Dans une démocratie, les opinions les plus diverses doivent pouvoir s’exprimer librement afin d’éclairer les citoyens et nourrir l’indispensable débat d’idées. Il faut donc s’enorgueillir du pluralisme et de l’ouverture d’esprit dont fait preuve le service public en invitant des personnalités politiques majeures venues commenter l’actualité du monde et livrer leur appréciation de la marche de celui-ci.
On se souviendra ainsi de la longue interview de Jules César, au cours de laquelle le général romain expliqua, de façon admirablement convaincante, pourquoi l’élimination complète des Usipètes et les Tenctères, bien que tragique, n’en était pas moins essentielle à la sauvegarde de la République.
De même, l’analyse par Nikolaï Iejov de la passionnante mécanique judiciaire à l’œuvre lors des tristement nécessaires grandes purges organisées au sein de la Sainte Rodina afin de sauver la Révolution a utilement alimenté notre connaissance de cette période.
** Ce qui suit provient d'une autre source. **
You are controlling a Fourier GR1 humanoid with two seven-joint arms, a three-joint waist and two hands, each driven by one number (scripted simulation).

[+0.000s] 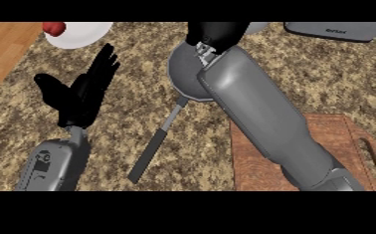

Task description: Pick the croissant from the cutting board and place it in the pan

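The croissant cannot be seen; whether it is held by the right hand (214,33) above the one pan (183,71) cannot be told, nor that hand's fingers. One cutting board (257,153) lies at lower right. The left hand (81,91) is held open at the left, fingers straight. One white plate (84,33) bears one red item (53,27).

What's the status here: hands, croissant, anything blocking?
Left hand open, resting at left. Right hand over the pan, fingers hidden. Croissant not visible; cutting board shows bare. Right forearm covers much of the pan.
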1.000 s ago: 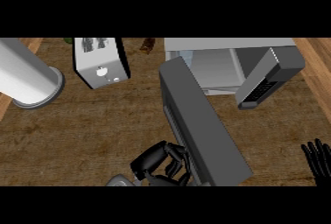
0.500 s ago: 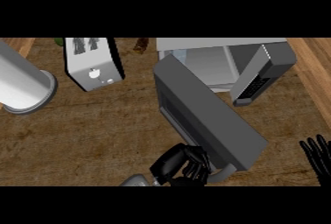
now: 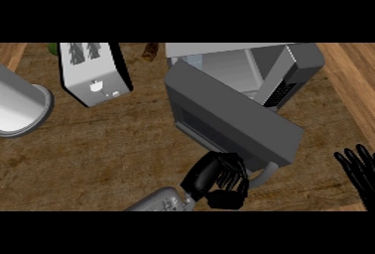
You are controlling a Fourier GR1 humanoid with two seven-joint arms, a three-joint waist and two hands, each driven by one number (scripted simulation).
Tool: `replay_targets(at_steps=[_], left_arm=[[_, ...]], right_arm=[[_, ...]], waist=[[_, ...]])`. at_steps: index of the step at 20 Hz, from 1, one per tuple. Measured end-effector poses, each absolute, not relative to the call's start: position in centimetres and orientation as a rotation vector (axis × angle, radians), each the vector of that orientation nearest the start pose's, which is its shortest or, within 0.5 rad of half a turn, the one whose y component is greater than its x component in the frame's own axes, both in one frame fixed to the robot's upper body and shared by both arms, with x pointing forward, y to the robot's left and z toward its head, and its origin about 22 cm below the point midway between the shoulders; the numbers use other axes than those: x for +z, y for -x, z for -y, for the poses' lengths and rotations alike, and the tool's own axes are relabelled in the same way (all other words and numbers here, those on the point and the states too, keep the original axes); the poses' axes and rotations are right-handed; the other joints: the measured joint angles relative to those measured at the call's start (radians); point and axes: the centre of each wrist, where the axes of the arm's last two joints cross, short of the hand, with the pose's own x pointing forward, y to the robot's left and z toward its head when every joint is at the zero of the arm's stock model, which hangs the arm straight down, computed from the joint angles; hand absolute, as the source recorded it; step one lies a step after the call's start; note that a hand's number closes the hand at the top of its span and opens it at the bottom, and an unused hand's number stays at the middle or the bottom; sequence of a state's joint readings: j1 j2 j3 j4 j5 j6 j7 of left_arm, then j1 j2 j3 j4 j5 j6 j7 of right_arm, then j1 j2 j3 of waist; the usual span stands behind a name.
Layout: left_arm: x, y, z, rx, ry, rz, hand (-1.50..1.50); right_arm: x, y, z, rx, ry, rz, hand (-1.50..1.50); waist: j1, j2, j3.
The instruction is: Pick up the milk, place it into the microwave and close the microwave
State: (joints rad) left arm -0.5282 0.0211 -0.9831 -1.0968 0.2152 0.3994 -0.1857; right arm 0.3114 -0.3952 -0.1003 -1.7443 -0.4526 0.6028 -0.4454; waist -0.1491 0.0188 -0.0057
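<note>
Standing half-shut, microwave (image 3: 242,74) door (image 3: 230,116).

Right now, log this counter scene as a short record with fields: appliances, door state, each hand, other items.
microwave: grey box at top right, cavity partly visible
microwave door: partly open, swung out toward the robot
left hand: at the door's lower edge by its handle, fingers curled
right hand: open, fingers up, resting at right edge
toaster: upper left
cylinder: grey at left edge
milk: not visible
counter: wood
</note>
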Motion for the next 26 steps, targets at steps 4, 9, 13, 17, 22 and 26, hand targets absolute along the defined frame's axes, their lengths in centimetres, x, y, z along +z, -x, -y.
replay_targets(at_steps=[4,9,13,17,22,26], left_arm=[[-1.3,-25.0,-0.7,-0.694,0.31,1.69,1.5],[0.3,-26.9,0.1,-0.614,0.253,1.736,1.5],[1.5,-28.8,0.4,-0.556,0.206,1.763,1.5],[2.4,-30.4,0.5,-0.513,0.173,1.774,1.5],[3.4,-32.1,0.5,-0.457,0.154,1.767,1.5],[4.0,-33.5,0.3,-0.409,0.154,1.769,1.5]], right_arm=[[3.5,-16.5,34.6,0.254,-0.526,1.915,-1.5],[4.6,-16.6,34.0,0.267,-0.558,1.916,-1.5],[5.3,-16.6,33.9,0.275,-0.563,1.908,-1.5],[6.0,-16.8,33.6,0.279,-0.574,1.904,-1.5],[6.9,-16.9,33.6,0.292,-0.577,1.895,-1.5],[7.5,-17.0,33.6,0.29,-0.574,1.899,-1.5]], waist=[[-0.02,0.006,-0.001],[-0.045,0.012,-0.001],[-0.063,0.02,0.0],[-0.075,0.027,0.0],[-0.089,0.035,0.001],[-0.099,0.042,0.001]])
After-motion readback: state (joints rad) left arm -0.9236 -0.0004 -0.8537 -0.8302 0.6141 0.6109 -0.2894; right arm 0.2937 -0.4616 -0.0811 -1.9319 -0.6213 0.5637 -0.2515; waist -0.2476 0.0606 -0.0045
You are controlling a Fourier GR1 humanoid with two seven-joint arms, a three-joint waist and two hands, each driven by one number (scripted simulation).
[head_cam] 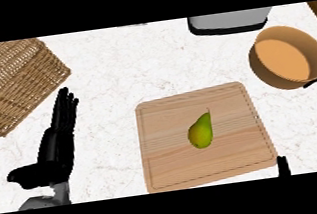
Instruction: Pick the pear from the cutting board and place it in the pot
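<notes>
1. While the pear (201, 131) lies untouched near the middle of the cutting board (169, 173), its long axis runs up and down the view, stem end pointing away from the robot.
2. The right hand (282, 166) barely shows at the board's lower right corner; only a dark tip is visible, so I cannot tell its state.
3. The left hand (57, 137) rests released on the bench (126, 68), fingers straight, left of the board and holding nothing.
4. The right hand looks nearer the pear, which lies up and left of it.
5. The pot (287, 55) sits beyond the board's upper right corner, mouth open.
6. A wicker basket (5, 81) and a grey appliance (229, 21) stand clear of that path.
</notes>
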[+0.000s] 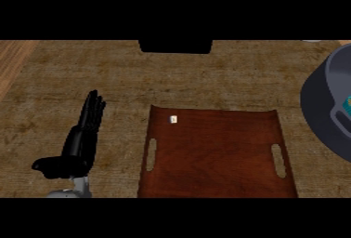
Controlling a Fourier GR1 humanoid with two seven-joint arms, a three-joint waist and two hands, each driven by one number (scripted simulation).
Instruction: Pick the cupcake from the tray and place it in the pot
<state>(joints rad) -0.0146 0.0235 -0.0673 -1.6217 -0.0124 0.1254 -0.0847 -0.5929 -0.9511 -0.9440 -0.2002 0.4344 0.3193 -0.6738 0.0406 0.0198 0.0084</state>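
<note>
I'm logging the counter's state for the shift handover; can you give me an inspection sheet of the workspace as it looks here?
Surface: brown speckled counter.
Job's things: brown wooden tray with slot handles, one small pale item near its far left corner; dark pot at the right edge, something teal inside; cupcake not identifiable.
Clutter: nothing seen.
Hands: left hand open, resting left of the tray; right hand not in view.
Cables: nothing seen.
Surroundings: black block at the far edge.

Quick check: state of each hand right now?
Left hand: open, fingers straight, resting left of the tray, holding nothing.
Right hand: not in view.
</note>
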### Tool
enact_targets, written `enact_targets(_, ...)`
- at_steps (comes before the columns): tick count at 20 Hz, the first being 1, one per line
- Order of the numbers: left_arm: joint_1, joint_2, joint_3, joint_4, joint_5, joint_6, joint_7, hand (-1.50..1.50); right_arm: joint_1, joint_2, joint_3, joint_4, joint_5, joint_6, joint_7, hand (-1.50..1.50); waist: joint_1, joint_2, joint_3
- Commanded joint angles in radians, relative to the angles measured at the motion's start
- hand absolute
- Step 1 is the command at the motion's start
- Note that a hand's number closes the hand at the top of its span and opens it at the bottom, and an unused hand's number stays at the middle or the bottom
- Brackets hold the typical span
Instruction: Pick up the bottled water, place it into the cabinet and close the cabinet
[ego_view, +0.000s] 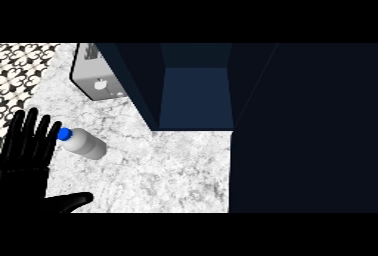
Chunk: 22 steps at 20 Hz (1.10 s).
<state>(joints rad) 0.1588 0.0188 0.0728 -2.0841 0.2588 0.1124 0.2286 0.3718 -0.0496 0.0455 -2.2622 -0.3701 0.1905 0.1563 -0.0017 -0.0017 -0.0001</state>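
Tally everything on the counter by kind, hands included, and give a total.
Bottled water, lying on its side, blue cap toward the left hand: 1
Cabinet, open: 1
Silver appliance, left of the cabinet: 1
Black hand: 1, the left hand, open
Total: 4

We see the left hand (28, 145) cut off at the left edge, its forearm out of view; the toaster (96, 72) cropped at the top, its far side hidden; the cabinet (196, 95) interior lost in shadow, we cannot tell its depth or contents
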Motion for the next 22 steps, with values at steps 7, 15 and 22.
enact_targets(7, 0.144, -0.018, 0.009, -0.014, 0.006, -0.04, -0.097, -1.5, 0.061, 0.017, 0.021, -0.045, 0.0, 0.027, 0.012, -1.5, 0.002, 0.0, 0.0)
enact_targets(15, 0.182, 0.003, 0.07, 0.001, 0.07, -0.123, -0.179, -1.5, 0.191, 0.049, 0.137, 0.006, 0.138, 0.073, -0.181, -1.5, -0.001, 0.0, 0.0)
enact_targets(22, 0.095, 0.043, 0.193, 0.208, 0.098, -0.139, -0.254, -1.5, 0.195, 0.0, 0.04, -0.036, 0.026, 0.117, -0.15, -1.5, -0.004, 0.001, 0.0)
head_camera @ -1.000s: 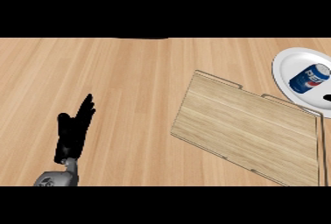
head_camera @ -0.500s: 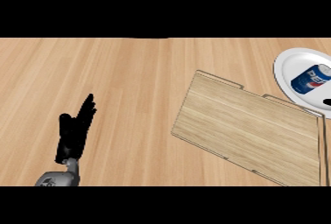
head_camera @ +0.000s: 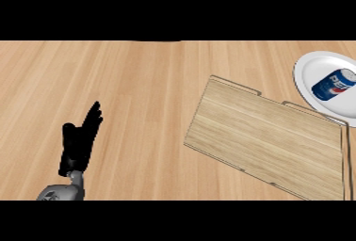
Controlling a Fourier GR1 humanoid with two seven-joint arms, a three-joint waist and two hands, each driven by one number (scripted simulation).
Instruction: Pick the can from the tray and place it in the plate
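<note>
The can (head_camera: 334, 85) lies on its side in the plate (head_camera: 309, 70), off the tray (head_camera: 268, 143) (task apparently done), so the left hand (head_camera: 80, 141) rests released, fingers straight, over the worktop (head_camera: 104, 80).

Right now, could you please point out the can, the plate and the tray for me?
can (head_camera: 334, 85): head view, on its blue side, lying on the plate.
plate (head_camera: 311, 69): head view, on the bare white part left of the can.
tray (head_camera: 268, 141): head view, on the middle of its wooden floor.
</note>
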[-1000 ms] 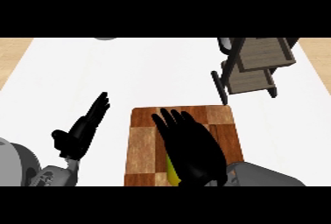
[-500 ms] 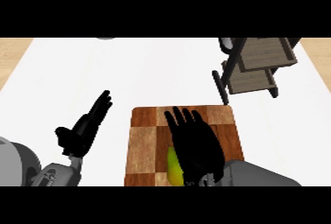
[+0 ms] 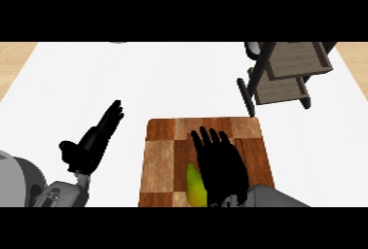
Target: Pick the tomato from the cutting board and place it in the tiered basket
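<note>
White counter top [image 3: 165, 78], with a strip of tan wood along its left and right margins at the far side.

Right hand [image 3: 219, 163]: spread flat over the cutting board [image 3: 161, 160], fingers straight and pointing to the far side, nothing clasped. Palm down, it looks poised above its target and not yet closed; this reads as the approach stage of a grasp.

Under the near left edge of that hand, a yellow-green object [image 3: 194, 187] shows on the board. Only a sliver is visible. The task names a tomato; the colour and long shape seen do not match one well, so whether this is the tomato cannot be told. It lies on the near half of the board, mostly hidden by the hand.

Left hand [image 3: 92, 143]: left of the board, fingers straight and up, at rest, holding nothing. It stays clear of the working side.

Tiered basket [image 3: 287, 73]: far right, well apart from the board, wooden trays in a dark frame. Its open trays face up, so a drop from above should suit.

Judgement: pick not yet made; carry to the far right remains.
</note>
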Tool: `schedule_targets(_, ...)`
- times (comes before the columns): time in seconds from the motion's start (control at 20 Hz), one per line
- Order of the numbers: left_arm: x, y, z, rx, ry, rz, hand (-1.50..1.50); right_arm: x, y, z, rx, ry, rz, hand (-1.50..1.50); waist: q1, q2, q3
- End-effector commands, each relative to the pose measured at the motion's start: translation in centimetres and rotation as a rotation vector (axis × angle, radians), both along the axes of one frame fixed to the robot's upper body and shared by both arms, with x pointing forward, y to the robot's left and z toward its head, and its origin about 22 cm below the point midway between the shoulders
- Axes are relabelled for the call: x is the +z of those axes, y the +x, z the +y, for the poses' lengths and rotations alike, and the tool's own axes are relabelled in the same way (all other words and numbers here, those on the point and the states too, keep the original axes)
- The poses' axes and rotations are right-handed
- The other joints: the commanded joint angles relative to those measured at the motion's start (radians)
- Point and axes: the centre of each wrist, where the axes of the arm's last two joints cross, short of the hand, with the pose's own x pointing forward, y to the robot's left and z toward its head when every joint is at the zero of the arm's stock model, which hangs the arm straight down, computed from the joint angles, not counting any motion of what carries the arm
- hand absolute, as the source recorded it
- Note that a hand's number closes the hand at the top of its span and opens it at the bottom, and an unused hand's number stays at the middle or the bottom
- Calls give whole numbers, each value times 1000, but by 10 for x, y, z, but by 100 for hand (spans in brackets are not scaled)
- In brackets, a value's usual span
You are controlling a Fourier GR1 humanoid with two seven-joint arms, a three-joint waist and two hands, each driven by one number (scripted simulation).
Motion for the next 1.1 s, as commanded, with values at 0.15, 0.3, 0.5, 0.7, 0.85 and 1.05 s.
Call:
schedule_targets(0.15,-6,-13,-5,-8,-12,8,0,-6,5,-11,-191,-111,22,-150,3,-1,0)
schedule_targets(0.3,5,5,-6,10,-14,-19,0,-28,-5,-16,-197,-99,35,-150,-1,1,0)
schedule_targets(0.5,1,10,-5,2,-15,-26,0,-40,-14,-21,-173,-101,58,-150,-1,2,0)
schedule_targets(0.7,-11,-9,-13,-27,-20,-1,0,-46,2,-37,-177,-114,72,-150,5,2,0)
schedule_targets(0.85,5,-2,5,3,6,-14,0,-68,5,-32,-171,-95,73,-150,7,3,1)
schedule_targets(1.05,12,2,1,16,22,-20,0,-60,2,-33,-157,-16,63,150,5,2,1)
Le silence respectueux du journaliste qui l’interrogeait a fait honneur à sa profession, étant bien entendu que toutes ces questions insistantes dont se repaissent certains esprits forts sont bien souvent oiseuses.
Enfin, il s’agirait de ne pas oublier l’interview en duplex qu’a accordée, à Noël dernier, Hernán Cortés. Sa prise de la capitale des rebelles aztèques, Tenochtitlan, reste un modèle de poliorcétique, les pertes humaines (modestes, de l’ordre de 200.000 morts) étant aisément justifiées par la grandeur du projet civilisationnel. Rien ne saurait s’opposer à la Vrai foi.
C’est donc avec un grand contentement que nous avons écouté le chancelier du NSDAP, Martin Bormann, diffusé il y a quelques jours par la chaîne la plus regardée de notre service public.

Quelle chance pour nos concitoyens d’avoir ainsi eu accès, pendant plus d’une heure, à la pensée si riche et si complexe d’un des plus importants responsables du Reich millénaire. Habilement relancé par un journaliste jamais agressif, M. Bormann a pu longuement revenir sur la grande stratégie de l’Allemagne nazie, démentir les accusations – absurdes – de violences excessives à l’Est (« Que voulez-vous ? C’est la guerre ») ou rire des accusations de massacres de masse (« Simples calomnies de la presse judéo-protestante »). Cultivé, subtil, maniant l’ironie avec aisance, Martin Bormann a, par sa bonhomie, permis d’illustrer les hautes exigences morales du journalisme de qualité, et nous lui en sommes reconnaissants.
Ah, et sinon, si vous un avez une conscience et un semblant de dignité, il y a la réponse du Quai d’Orsay à l’interview de Lavrov. Quand un ministère doit reprendre le service public, c’est que quelque chose de très moche s’est produit. Et dans ces cas-là, on ne se défend pas et on laisse le ministre parler, parce que lui, il a une conscience.